The court should be able to balance the extent of priority of the secured creditors over the general body of unsecured creditors. The contest is between the interest of a creditor who has bargained for security in exchange for value that reflects the reliance on it and the interest of unsecured creditors in the avoidance of precipitate action. The secured creditor merely seeks to take out of the estate that which it put in, while the interest of unsecured creditors is to prevent the devaluation of the business by the removal of those essential to running the business. This concern is particularly relevant in the context of a rehabilitation proceeding, where removal of assets will likely prevent the reorganization to the detriment of all creditors.
Stay protection. In cases where the stay applies to secured creditors, it should be of limited specified duration, strike a proper balance between creditor protection and insolvency objectives, and provide for the possibility of orders being made on the application of affected creditors or other persons for relief from the stay.
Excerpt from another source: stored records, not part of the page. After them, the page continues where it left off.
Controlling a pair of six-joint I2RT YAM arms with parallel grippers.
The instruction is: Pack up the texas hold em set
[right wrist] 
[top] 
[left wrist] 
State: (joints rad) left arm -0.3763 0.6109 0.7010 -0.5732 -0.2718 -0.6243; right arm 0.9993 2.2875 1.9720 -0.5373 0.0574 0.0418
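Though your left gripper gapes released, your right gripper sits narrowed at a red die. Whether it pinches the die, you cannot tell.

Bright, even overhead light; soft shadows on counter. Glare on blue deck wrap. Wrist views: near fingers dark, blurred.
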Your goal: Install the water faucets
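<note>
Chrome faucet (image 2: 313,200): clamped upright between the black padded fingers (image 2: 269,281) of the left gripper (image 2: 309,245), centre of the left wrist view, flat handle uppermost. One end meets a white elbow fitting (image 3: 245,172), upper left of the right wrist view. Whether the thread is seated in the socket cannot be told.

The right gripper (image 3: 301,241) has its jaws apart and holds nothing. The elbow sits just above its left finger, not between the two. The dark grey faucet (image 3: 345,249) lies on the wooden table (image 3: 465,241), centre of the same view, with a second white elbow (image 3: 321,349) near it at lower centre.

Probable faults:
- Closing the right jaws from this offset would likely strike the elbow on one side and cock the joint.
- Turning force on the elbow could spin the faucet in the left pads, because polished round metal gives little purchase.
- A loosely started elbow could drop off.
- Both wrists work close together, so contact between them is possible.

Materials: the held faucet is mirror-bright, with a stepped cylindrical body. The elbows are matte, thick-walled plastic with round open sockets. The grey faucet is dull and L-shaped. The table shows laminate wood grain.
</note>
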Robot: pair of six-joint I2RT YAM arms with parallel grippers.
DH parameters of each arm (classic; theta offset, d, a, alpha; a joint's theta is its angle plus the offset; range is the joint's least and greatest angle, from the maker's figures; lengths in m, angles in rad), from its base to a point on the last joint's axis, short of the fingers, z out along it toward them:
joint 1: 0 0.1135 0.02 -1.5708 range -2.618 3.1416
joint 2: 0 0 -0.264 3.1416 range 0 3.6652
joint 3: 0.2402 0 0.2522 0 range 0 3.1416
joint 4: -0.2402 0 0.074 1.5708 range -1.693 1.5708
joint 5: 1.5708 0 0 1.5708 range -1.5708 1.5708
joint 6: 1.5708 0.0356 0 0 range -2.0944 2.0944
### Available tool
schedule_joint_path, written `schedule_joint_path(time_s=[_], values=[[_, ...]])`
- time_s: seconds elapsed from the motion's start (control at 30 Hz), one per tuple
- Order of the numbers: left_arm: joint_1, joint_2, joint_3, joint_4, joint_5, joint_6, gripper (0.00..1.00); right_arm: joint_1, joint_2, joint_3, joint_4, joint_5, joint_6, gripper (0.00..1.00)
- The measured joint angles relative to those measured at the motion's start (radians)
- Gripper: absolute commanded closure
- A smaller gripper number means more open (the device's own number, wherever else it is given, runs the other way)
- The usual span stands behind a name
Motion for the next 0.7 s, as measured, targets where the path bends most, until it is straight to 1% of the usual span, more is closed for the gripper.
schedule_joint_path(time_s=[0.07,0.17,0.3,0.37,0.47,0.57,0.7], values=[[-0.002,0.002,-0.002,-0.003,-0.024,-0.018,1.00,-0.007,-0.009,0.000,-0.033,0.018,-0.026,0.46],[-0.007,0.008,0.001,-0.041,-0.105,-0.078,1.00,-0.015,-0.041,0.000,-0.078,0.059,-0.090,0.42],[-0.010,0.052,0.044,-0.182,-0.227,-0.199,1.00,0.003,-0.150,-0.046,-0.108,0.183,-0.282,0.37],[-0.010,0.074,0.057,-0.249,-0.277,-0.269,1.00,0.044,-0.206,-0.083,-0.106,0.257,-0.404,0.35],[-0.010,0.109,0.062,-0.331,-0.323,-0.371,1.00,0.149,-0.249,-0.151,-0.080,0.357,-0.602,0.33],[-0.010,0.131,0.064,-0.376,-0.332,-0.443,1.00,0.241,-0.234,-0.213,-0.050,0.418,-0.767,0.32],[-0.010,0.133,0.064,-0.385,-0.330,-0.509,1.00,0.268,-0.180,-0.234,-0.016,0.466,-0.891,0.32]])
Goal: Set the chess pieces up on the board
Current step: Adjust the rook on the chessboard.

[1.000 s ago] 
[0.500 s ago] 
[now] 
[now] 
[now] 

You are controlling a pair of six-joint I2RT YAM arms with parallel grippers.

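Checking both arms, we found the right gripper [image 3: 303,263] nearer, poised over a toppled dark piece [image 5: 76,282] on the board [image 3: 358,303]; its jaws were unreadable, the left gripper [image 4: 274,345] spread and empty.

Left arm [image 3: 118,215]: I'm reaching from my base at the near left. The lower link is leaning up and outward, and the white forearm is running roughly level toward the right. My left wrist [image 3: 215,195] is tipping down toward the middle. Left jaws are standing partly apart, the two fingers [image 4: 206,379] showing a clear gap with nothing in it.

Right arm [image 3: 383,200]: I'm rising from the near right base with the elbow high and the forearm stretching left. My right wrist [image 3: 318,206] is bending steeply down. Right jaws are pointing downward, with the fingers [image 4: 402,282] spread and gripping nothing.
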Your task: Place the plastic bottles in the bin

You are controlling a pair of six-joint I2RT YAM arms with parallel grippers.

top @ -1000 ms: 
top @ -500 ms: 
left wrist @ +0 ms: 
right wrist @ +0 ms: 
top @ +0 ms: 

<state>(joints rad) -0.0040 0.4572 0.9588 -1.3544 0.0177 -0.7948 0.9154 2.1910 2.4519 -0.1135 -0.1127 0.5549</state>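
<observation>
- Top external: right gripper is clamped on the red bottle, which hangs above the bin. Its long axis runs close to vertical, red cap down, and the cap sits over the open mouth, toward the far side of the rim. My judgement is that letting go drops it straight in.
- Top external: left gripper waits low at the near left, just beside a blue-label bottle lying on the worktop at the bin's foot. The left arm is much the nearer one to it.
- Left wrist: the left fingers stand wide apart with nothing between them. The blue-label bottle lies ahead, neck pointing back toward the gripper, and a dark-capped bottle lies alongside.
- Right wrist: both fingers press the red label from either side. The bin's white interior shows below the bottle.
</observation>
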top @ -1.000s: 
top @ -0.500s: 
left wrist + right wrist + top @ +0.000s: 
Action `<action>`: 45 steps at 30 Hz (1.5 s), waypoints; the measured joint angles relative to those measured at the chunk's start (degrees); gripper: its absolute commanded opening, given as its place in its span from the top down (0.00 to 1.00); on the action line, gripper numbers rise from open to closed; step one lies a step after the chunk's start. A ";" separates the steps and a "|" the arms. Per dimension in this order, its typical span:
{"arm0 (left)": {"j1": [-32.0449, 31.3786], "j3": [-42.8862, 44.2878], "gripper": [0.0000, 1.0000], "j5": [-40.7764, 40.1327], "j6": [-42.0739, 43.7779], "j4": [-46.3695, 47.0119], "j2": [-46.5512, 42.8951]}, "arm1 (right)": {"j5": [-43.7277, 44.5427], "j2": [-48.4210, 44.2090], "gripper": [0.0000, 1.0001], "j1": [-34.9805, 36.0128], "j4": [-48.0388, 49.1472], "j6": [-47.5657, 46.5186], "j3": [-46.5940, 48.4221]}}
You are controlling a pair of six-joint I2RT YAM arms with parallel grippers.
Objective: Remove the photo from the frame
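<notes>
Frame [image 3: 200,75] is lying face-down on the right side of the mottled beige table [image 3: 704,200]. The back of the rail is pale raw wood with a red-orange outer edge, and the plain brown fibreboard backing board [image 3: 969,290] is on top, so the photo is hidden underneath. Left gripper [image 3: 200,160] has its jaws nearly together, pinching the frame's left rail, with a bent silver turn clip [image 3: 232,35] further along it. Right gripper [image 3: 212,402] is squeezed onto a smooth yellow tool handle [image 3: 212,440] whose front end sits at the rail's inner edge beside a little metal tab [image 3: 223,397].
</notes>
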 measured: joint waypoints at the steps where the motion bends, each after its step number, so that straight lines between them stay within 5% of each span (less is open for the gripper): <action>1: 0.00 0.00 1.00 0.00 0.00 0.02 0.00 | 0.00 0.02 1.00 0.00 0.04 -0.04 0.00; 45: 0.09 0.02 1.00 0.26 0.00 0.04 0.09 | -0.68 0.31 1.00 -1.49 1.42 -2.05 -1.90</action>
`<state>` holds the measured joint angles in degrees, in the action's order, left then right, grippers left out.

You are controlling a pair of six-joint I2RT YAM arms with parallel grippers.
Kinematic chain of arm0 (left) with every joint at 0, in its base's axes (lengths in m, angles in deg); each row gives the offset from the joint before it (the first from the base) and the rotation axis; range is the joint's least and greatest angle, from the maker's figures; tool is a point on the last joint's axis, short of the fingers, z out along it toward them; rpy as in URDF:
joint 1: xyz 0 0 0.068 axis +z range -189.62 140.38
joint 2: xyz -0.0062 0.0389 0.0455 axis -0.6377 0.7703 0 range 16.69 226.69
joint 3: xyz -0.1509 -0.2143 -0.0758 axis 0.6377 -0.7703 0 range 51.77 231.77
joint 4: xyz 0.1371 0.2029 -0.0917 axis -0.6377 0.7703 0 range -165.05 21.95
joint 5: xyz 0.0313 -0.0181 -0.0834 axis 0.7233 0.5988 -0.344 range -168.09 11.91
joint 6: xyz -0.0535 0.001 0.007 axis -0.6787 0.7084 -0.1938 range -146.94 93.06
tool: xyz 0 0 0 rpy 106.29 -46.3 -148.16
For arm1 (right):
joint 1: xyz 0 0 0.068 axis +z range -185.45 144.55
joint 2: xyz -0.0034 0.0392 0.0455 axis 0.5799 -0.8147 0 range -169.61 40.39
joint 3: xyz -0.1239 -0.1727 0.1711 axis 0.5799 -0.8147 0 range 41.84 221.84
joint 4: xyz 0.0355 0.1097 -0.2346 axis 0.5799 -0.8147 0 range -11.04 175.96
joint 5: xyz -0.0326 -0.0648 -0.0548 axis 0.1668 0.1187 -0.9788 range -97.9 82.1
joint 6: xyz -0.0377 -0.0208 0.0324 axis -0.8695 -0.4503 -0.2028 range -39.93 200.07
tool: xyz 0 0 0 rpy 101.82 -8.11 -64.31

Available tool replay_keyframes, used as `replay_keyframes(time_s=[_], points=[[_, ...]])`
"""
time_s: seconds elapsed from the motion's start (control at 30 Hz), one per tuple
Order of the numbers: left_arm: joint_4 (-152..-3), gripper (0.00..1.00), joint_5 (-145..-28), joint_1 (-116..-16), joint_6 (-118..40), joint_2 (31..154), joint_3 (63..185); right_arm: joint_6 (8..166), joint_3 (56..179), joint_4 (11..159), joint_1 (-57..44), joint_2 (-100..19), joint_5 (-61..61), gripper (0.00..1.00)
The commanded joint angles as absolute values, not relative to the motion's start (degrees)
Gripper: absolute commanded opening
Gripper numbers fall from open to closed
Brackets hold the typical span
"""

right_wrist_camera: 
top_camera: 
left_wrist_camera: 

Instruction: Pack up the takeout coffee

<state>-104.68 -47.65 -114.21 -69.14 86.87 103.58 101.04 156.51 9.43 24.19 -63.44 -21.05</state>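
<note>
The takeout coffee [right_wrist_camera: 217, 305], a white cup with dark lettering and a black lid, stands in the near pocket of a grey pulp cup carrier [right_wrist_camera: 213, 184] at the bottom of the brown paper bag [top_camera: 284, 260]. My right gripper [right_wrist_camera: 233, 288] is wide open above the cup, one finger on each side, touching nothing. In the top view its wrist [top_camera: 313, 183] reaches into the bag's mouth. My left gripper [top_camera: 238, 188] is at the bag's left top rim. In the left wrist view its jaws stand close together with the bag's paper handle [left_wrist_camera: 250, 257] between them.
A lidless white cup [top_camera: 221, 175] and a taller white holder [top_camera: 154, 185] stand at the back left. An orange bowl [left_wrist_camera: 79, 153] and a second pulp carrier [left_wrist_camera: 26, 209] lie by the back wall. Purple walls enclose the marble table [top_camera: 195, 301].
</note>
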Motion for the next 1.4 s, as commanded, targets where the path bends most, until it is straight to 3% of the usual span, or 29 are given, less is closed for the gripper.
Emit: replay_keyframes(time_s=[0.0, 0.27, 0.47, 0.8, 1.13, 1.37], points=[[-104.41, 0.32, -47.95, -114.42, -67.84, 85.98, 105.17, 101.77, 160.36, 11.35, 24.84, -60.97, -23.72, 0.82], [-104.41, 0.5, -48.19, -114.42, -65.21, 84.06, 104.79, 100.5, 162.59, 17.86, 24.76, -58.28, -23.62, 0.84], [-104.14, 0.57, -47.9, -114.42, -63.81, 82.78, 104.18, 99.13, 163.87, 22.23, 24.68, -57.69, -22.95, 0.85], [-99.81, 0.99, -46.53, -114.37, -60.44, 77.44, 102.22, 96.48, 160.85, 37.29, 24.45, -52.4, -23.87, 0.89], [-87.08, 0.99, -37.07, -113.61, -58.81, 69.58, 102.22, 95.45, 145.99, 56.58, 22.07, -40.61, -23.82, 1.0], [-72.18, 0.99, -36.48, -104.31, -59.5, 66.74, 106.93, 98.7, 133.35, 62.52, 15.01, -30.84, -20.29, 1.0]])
In liquidation the emphasis is on selling assets, in whole or in part, so that creditors can be repaid from the proceeds as quickly as possible. Maximizing value is an overriding objective in liquidations. The difficult balance is between the competing interests of secured creditors with collateral rights and the interests of general unsecured creditors. More often than not, the secured creditors will hold a secured interest on the business’s most important assets. Arguably, in a liquidation, where the interest in preserving enterprises does not exist, the balance of interests should tilt strongly in favor of upholding the contracted rights, subject to respecting the pari passu principle. In other words, there should be a strong interest in protecting secured rights and allowing such creditors to recover their collateral. Because such creditors have rights that are senior to or different than those of unsecured creditors, special treatment of such rights does not violate the pari passu principle as among unsecured creditors. At the same time, the interest in protecting secured rights should be balanced against the strong interest in maximizing value in the liquidation of the business. This often means, in the first instance, attempting to sell the enterprise assets collectively rather than piecemeal where the collective value is higher than the breakup value. It may also mean ensuring that any equity or unencumbered value in the collateral is preserved for the benefit of the estate.
Treatment of unsecured creditors.
Following distributions to secured creditors and payment of claims related to costs and expenses of administration, proceeds available for distribution should be distributed pari passu to remaining creditors unless there are compelling reasons to justify giving preferential status to a particular debt.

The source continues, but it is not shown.